-- Source data follows --

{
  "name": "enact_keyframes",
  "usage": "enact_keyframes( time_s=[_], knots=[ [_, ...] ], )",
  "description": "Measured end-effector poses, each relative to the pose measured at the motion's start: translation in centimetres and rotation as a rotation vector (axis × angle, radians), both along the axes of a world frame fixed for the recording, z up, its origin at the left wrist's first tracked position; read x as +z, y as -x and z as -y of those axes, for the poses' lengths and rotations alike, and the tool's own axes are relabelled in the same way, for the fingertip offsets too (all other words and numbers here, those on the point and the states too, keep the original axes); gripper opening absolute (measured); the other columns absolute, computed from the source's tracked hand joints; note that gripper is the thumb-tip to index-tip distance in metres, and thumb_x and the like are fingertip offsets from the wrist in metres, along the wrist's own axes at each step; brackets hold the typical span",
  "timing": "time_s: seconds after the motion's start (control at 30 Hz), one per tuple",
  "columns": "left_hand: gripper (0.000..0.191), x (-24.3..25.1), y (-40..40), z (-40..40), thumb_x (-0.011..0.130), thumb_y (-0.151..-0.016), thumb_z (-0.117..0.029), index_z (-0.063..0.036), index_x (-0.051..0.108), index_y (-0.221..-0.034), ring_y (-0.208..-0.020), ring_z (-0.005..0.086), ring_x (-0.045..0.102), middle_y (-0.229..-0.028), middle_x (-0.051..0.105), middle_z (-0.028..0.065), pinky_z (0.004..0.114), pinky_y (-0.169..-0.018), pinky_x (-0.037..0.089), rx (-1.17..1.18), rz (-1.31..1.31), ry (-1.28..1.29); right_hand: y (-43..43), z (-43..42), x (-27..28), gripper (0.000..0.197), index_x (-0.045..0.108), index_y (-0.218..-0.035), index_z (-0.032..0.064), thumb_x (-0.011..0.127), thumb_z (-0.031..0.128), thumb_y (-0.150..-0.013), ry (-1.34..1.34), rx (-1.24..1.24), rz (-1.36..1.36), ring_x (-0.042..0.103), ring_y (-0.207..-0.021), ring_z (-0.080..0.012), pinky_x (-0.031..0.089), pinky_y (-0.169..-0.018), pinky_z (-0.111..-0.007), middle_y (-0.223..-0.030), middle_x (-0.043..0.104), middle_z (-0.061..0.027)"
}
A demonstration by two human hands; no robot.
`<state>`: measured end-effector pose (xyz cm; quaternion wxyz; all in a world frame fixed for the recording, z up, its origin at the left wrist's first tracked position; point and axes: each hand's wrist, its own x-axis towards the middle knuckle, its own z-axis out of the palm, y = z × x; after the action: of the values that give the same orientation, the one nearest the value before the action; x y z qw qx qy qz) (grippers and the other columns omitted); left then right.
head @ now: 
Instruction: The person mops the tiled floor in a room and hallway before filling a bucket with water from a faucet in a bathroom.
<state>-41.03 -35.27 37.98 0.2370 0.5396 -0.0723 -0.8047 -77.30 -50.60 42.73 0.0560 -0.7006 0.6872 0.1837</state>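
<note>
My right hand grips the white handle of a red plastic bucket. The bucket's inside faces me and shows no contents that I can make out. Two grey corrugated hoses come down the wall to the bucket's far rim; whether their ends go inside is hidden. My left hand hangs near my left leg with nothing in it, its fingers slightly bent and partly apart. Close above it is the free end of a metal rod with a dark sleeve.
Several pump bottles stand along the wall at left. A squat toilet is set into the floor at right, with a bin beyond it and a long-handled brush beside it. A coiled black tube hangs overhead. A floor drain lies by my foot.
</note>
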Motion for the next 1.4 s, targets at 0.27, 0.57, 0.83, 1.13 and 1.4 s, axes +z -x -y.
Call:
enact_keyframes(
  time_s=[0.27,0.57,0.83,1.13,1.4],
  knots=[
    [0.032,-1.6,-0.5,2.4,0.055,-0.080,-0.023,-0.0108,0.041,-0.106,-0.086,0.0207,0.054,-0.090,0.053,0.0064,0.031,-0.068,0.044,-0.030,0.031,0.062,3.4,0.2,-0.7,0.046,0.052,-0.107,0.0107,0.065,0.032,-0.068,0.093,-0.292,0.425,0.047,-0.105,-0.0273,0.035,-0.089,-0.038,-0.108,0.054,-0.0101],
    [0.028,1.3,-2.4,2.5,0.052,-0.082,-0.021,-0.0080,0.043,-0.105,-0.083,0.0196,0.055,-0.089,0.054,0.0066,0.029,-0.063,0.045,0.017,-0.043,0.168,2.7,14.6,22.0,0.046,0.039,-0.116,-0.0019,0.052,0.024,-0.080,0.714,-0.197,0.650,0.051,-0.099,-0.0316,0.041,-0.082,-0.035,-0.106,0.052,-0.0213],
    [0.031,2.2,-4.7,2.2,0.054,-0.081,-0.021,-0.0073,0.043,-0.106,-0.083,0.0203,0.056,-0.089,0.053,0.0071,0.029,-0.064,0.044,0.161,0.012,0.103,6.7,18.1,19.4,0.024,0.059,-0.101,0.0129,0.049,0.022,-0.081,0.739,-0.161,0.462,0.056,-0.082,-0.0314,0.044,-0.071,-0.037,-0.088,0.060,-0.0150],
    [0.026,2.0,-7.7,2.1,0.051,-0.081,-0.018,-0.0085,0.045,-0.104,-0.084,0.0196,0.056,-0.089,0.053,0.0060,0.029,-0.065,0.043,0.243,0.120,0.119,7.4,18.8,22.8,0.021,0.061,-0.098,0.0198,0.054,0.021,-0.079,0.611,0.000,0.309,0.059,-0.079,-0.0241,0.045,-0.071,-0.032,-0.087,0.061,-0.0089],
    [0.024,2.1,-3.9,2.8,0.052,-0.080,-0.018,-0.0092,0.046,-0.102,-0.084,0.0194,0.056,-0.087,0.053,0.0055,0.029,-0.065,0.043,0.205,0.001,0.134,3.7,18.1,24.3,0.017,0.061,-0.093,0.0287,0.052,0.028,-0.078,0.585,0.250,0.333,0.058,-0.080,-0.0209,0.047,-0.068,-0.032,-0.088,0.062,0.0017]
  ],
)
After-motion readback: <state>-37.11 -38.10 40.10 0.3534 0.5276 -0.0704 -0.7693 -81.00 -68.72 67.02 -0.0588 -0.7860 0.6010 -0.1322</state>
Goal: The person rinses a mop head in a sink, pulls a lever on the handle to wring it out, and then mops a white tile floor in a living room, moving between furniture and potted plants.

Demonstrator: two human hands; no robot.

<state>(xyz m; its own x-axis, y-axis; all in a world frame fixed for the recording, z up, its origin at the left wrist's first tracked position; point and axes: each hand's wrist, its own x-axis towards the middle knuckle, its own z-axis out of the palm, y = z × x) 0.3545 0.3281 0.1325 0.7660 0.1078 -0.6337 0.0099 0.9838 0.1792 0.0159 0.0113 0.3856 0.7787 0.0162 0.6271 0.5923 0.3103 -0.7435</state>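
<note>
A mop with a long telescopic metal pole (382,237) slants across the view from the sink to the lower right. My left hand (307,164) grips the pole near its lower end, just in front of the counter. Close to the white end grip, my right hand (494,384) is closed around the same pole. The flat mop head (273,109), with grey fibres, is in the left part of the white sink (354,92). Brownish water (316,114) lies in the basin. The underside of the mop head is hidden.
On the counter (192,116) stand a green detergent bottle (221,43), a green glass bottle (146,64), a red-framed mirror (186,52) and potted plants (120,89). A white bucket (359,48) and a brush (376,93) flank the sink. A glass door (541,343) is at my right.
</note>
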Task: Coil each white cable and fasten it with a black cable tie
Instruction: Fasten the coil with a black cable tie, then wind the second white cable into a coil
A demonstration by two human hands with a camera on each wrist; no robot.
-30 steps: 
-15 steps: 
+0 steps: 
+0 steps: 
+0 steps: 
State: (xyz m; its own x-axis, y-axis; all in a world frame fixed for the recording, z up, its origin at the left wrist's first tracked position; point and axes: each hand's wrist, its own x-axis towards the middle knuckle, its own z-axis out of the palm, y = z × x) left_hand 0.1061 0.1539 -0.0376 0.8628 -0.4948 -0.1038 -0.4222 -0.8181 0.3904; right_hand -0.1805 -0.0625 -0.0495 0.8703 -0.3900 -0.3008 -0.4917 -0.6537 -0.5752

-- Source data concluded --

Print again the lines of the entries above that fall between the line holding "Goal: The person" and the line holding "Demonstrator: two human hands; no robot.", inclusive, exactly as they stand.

Goal: The person rinses a mop head in a sink, pulls a lever on the handle to wring it out, and then mops a white tile floor in a living room, moving between furniture and potted plants.

Demonstrator: two human hands; no robot.

No additional response is required.